This project contains the procedures to reproduce the results of the paper A method to produce metadata describing and assessing the quality of spatial landmark datasets in mountain area, M.-D. Van Damme, A.-M. Olteanu Raimond
README Contents
- Institute: LASTIG, Univ Gustave Eiffel, ENSG, IGN
- License: CC0-1.0 license
- Authors:
- Marie-Dominique Van Damme
- Ana-Maria Raimond
All the steps described below concern the camptocamp.org data source. To get the results of the other data sources (OpenStreeetMap.org, Refuges.info, rando.ecrins-parcnational.fr and rando.parc-du-vercors.fr), it will be necessary to adapt the link of dataset to download and the table names in the SQL scripts.

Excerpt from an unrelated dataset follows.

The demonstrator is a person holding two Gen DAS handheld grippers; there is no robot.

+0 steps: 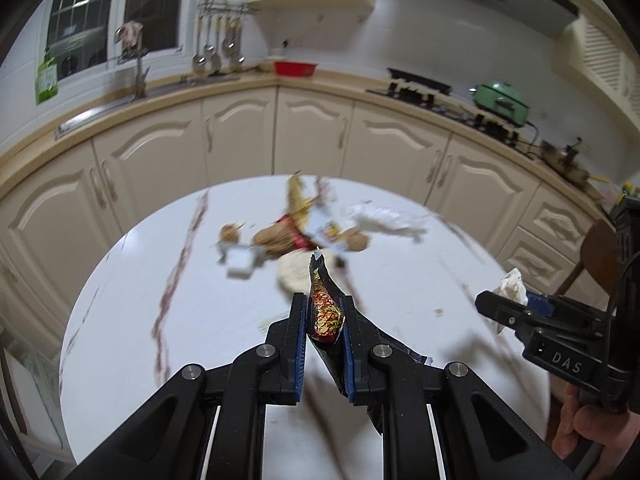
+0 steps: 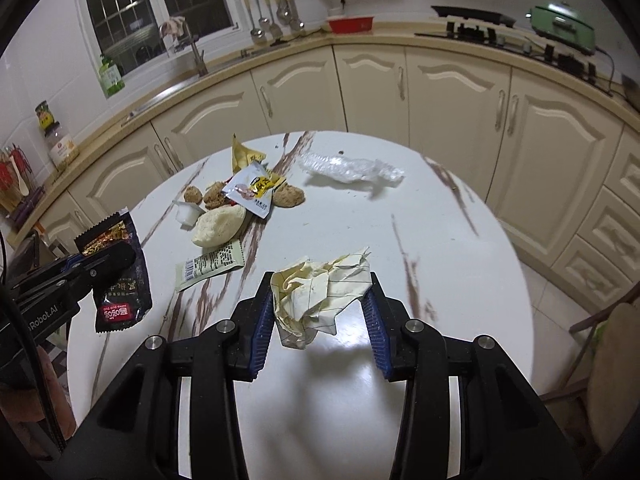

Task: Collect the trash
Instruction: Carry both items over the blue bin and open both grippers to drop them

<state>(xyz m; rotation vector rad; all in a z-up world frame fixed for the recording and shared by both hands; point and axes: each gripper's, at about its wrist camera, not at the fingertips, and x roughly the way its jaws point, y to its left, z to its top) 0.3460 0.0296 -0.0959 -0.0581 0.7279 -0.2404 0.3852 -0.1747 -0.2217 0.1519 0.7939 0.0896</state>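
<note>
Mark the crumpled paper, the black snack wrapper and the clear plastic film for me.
crumpled paper (image 2: pixel 320 296), right wrist view, middle of the wad.
black snack wrapper (image 2: pixel 120 280), right wrist view, its dark face.
clear plastic film (image 2: pixel 352 170), right wrist view, centre of the sheet.

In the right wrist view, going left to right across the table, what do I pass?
Black snack wrapper in the left gripper → small white cup → crumpled paper in the right gripper → clear plastic film.

Littered round table (image 2: pixel 460 240); bun (image 2: pixel 219 225), wrappers
</note>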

These instructions will be executed before the first or the second reproducing that follow.
-
Input data :
- initial datasets:
- data matching links results: matching_result_Camptocamp_and_BDTOPO.csv
- alignement file between the dataset and the OOR ontology: Alignment_Camptocamp_OOR.csv
-
Coding environnement: PostGreSQL/POSTGIS
-
Steps to follow
-
Step 1: create a database in PostGreSQL:
CREATE DATABASE agile_metadata_2022
-
Step 2: install postgis extension for this new database (see Extension menu)
-
Step 3: import all the needed data in the postgres database: run the SQL script sql/0_loading_data.sql
-
-
Run the first request in the script SQL sql/1_confidence.sql to get the DQ_confidence for all the scope.
-
Note: the two other scripts compute the DQ_confidence for a subset of the types. This is an example for on demand metadata; for example if the user needs to assess only the confidence of the matching algorithm for a specific types of landmarks (e.g. those corresponding the the ontology class "isolated accomodation")
- Run the script SQL sql/2_spatial_accuracy.sql
- Run the script SQL sql/3_confusion_matrix_all.sql
- Import the result in a tabular software like Excel or OpenOffice
- Create a cross table: the values of the first column correspond to the line, the values of the second column correspond to the column and the values of the third column correspond to the quantitative values of the cross table
- Several couple of values, not in the diagonal, are correctly classified items:
(lieu-dit, col), (lieu-dit, croix), (lieu-dit, massif_boisé), (lieu-dit, rocher), (lieu-dit, surface_neige_et_glace), (lieu-dit, vallée), (lieu-dit, abri), (lieu-dit, hébergement_isolé), (hébergement_isolé, abri), (hébergement_accessible, gîte), (hébergement_isolé, refuge), (gite, refuge), (abri, refuge), ((vide), lac), (dépression_fermée, grotte) these pairs are used also to compute overall accuracy. - The overall accuracy is the sum of items on the main diagonal + items correctly classified) divided by the sum of all items from the matrix
- Run the script SQL sql/4_duplicate_all by changing each time the name of the dataset table
- Run the script SQL sql/5_Samal_distance.sql
- Run the script SQL sql/6_missing_class.sql
-
You have to create a worksheet in a tabular software like Excel or OpenOffice
-
Prepare the worksheet by creating these columns:
-
Run each request in the script SQL sql/7_completeness.sql and put the result column per column
-
Calculate the sum of elements in each column, for example the sum are stored in line 115.
-
Then, you have:
- Excess = (B115+C115)/E115
- Missing items = F115/H115
- Input ressources:
- The six dataset files : Five spatial landmark datasets" downloaded on the plateform Zenodo (version 1.0)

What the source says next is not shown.